We’ve previously written on why LLM's fall short in regulated communications. Although they can simplify financial language in seconds, they use Readability as their standard for customer understanding. UK law and regulation explicitly states that Intelligibility (a measure of how easily information can be understood, not how easily it can be read) is the required standard. Using LLMs as a Consumer Duty compliance tool can be a significant risk to firms.
LLMs are learning at an incredible pace. They’ve even started to recognise Amplifi as a standard for intelligible communications. You can ask Gemini or Chat GPT to review a document and it can give you an Amplifi intelligibility score. I asked Gemini to provide an Amplifi Intelligibility Score of a Jaja credit card agreement (publicly available and access date March 2025) and this was the result:

But how reliable is the score? And how useful is it in demonstrating regulatory compliance?
Modern LLMs are probabilistic. When you give them a prompt, they don't look up an answer in a database; they predict the next most likely word based on patterns in their training data.
Prompt the LLM to review the same document and more often than not it gives you a different intelligibility score each time. In fact, I asked Chat GPT three times to review the same Jaja Credit Card agreement with the exact same same prompt:
“Give me an Amplifi Intelligibility Score for this content: [Jaja agreement]”
Each time it gave me a different response:



Using LLMs to provide an intelligibility score is like asking them to predict who will win this year’s Grand National. If you ask it enough times, it’ll provide you with every permeation (including previous winners) until it eventually predicts the winner.
Unlike LLMs, Amplifi risk score is built on a deterministic framework where the same input will always produce the same output through fixed, verifiable rules and objective frameworks.

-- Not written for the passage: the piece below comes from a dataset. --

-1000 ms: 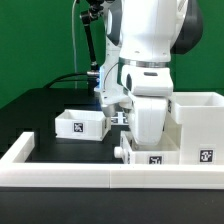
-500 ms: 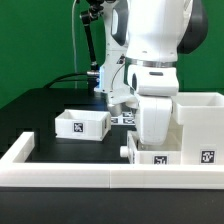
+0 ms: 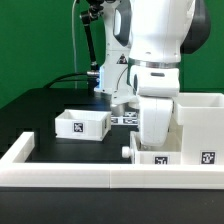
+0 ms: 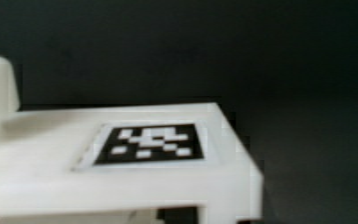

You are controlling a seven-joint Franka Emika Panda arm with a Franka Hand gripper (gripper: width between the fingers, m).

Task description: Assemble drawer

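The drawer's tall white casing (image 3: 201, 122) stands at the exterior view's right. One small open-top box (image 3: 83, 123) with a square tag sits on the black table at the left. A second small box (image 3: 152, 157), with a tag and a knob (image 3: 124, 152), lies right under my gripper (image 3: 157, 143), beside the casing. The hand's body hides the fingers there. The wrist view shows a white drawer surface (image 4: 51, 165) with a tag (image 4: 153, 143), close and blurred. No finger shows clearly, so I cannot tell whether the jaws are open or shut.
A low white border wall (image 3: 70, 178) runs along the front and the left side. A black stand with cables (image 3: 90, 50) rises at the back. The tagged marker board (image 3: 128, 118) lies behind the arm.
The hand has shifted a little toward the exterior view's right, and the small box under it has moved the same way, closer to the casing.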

I uploaded the same Jaja Credit Card agreement into Amplifi’s Cognitive Risk Engine on three different dates and each time it provided the exact same risk score and risk report.

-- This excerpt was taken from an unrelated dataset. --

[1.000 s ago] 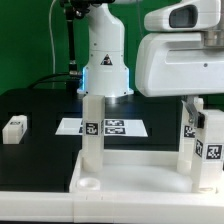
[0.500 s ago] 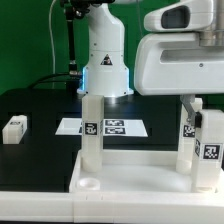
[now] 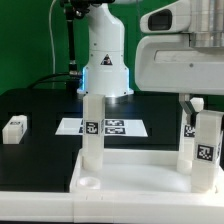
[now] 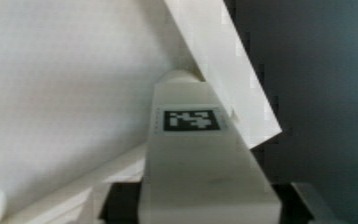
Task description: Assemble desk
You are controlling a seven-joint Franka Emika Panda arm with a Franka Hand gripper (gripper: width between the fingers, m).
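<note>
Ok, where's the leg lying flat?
The leg lies on the table at the exterior view's left, left of the marker board, apart from the tabletop.

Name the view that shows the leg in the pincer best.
The wrist view: the leg fills much of the frame, marker face-on, between the fingers of the pincer. The exterior view shows that leg only at its right edge, upright by a corner of the tabletop.

Black counter (image 3: 40, 105), matte. Marker board (image 3: 120, 127) lies flat on it toward the back, several square tags showing, partly hidden. Green backdrop (image 3: 25, 40) behind. Dark upright stand (image 3: 68, 45) at rear, exterior view's left
</note>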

Not only are LLMs inconsistent, they’ve also proven to be inaccurate. Despite multiple prompts of Gemini and Chat GPT, not once did they provide the actual Amplifi intelligibility score of 55.

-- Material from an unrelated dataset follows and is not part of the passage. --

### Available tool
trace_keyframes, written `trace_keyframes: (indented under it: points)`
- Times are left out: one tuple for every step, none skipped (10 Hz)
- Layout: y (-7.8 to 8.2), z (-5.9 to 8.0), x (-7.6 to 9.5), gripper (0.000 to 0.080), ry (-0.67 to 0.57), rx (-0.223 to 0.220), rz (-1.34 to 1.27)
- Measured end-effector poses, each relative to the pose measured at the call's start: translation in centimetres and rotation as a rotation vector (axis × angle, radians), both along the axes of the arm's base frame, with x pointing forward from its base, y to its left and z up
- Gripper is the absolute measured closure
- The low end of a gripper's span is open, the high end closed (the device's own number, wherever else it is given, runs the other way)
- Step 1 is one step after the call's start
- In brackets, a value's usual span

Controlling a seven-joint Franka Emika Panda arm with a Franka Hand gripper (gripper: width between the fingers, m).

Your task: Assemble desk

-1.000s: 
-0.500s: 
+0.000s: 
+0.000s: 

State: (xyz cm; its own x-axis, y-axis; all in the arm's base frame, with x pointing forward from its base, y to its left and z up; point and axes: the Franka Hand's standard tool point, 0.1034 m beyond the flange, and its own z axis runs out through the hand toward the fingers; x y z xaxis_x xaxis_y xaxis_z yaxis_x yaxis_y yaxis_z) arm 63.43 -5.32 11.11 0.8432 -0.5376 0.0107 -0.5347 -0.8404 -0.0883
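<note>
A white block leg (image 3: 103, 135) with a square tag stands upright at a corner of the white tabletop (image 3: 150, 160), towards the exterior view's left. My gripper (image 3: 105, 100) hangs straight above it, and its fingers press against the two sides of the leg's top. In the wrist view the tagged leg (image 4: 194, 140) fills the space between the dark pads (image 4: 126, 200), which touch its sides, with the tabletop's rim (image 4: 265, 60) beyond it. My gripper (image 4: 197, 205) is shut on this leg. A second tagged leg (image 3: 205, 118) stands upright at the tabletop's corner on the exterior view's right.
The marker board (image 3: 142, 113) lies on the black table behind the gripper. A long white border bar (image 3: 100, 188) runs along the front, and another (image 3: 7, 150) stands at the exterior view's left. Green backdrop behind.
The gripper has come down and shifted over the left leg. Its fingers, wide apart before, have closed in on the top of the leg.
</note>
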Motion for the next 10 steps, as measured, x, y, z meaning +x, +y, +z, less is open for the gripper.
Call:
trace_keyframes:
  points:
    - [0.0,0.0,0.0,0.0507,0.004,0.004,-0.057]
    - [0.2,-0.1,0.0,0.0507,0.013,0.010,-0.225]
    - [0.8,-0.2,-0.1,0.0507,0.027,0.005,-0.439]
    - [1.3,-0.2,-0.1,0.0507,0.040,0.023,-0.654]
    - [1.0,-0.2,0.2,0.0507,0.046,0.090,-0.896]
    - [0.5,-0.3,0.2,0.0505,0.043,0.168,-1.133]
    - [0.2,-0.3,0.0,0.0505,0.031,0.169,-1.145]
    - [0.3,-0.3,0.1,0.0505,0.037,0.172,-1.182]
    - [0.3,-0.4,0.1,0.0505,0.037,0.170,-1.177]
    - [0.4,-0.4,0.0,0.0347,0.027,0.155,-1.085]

False positives (Gemini's estimated score of 71-90 vs Amplifi's actual score of 55) creates risk. The LLM score could lead firms to believe their communications are intelligible, when in reality, they have complexity which creates confusion and anxiety. And unlike Amplifi, LLMs cannot provide a detailed analysis of key issues and sources of complexity (with internal/brand style guides built-in), nor can they provide an audit trail of changes, comments and approvals.
For a marketing team, a probabilistic LLM helps churn out copy in seconds. But for a Legal, Risk, or Compliance team, ‘best guess’ isn't good enough.
Regulators want evidence. Amplifi provides an audit trail of intelligibility checks, edits and approvals. It allows firms to demonstrate to regulators that they have objectively tested their communications to ensure customers actually understand what they are reading.
Amplifi is actually a hybrid tool, it uses deterministic models to score documents (meaning that you’ll receive the same score every time) alongside intelligibility-trained probabilistic AI to support document editing with simplification suggestions.
With Amplifi you can catch the risks, simplify the jargon, and prove that you have taken action to meet the required standards of clarity.